When the economy enters a downturn, companies go bankrupt, workers lose their jobs, and households cut spending, demand for most goods looks exactly as you’d expect: It drops.
But there is a category of products, what economists call “inferior goods,” in which people actually spend more money when the economy isn’t doing so hot.
These goods tend to be substitutes for something more expensive. For instance, when families start cooking at home to save money rather than dining out, the demand for groceries rises. In fact, according to a Quartz analysis of US consumer expenditure data, during the last two US recessions in 2001 and 2008, meat from grocery stores was the category in which spending increased 1 the most.
Fuel oils and natural gases similarly saw an increase in demand during those recessions, probably because people were spending more time at home.

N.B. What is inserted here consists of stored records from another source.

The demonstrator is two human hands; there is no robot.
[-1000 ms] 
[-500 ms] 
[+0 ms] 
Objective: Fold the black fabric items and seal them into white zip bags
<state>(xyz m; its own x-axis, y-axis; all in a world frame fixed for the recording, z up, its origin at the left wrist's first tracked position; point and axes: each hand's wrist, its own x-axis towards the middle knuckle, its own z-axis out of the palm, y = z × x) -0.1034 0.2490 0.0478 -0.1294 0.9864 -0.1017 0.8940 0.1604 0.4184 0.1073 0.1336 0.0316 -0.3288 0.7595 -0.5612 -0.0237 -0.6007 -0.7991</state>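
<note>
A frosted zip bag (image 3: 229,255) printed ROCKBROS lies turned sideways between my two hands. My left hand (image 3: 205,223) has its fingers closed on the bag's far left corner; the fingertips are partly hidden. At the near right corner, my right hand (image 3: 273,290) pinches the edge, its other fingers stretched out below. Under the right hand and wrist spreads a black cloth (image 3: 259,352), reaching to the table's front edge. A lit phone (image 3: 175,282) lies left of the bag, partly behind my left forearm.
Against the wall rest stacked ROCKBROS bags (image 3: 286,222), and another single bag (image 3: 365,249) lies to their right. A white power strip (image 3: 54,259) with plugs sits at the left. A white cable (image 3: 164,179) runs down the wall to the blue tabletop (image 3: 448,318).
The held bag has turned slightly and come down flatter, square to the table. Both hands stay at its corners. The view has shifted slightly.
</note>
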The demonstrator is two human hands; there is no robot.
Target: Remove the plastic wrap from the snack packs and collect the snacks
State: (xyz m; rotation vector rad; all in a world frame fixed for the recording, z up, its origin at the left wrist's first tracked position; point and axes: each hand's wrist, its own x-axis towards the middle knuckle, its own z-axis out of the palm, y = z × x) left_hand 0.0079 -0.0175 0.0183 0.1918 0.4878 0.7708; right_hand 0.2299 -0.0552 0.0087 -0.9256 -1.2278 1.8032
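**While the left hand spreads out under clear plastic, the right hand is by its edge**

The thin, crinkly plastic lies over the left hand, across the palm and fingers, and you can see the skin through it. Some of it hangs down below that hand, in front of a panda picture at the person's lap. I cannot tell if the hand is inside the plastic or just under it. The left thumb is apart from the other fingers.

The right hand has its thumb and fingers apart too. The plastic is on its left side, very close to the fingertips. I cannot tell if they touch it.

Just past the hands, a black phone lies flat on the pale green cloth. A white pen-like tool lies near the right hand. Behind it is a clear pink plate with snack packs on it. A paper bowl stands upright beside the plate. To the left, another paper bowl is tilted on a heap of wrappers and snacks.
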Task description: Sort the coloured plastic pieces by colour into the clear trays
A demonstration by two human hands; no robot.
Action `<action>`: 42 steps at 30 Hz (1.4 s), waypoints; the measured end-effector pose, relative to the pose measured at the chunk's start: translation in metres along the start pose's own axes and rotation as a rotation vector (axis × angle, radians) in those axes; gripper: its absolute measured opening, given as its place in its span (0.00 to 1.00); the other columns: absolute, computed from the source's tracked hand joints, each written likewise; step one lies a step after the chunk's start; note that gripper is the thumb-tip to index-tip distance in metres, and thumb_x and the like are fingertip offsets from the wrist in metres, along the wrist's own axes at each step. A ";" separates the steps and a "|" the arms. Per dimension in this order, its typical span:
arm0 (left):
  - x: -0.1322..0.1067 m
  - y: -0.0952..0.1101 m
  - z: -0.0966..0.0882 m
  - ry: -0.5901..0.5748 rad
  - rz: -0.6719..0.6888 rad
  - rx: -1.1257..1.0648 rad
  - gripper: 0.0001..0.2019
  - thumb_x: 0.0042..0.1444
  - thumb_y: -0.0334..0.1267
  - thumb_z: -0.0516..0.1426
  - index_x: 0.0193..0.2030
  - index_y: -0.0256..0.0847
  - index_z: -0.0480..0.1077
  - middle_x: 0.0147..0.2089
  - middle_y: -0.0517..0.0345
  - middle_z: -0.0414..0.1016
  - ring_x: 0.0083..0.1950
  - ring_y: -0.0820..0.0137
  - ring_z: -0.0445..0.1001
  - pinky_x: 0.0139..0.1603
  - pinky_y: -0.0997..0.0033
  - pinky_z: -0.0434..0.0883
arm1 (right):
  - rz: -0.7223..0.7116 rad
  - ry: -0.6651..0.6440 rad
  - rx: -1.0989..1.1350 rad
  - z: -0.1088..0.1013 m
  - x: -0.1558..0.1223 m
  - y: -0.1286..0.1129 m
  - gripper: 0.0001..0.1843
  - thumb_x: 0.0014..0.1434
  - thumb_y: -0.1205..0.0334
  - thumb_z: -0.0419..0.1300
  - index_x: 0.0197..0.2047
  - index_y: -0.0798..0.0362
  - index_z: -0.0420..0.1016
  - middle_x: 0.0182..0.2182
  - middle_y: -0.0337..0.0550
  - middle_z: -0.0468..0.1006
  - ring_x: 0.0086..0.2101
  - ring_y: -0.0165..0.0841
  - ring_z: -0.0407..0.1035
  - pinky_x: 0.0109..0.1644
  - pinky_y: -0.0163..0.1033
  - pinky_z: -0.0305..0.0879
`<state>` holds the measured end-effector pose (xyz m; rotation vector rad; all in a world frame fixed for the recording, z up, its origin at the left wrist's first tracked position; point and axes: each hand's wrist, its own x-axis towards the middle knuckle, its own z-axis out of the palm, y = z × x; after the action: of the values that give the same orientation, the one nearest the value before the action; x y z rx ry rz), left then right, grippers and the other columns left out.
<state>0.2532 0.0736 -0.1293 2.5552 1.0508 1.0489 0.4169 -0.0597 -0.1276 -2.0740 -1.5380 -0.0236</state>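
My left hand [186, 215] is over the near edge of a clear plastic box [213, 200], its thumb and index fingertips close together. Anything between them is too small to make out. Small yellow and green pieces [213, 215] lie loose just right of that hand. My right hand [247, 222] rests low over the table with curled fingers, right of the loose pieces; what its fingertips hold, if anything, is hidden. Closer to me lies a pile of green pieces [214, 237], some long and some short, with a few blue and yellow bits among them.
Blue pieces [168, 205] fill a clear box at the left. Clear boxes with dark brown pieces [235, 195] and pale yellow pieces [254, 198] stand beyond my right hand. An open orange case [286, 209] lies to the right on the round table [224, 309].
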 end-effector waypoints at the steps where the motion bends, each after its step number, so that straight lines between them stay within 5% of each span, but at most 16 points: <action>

On the other end of the spectrum from inferior goods are luxury goods, or nice-to-haves. As you might expect, during a recession, demand for these goods drops. Some examples are furniture and large home appliances. But there are less glamorous categories of spending that follow a similar pattern, like medical supplies including bandages, cotton, first aid kits, and medical appliances. In the last two recessions, demand for alcohol also dropped.
The analysis is likely complicated by external factors. For example, clothing and apparel have become cheaper to American households in the last two decades thanks to globalization and trade. Thus, it’d be hard to tell whether it was the recessions or the changes in the supply chain that caused the decline in expenditures.
However, this concept is useful to consider as an investor: During a recession, companies that sell relatively cheaper items—supplies for cooking at home, fast food, and groceries, tend to fare better. Those that make luxury goods—the nice-to-haves—are the most at risk.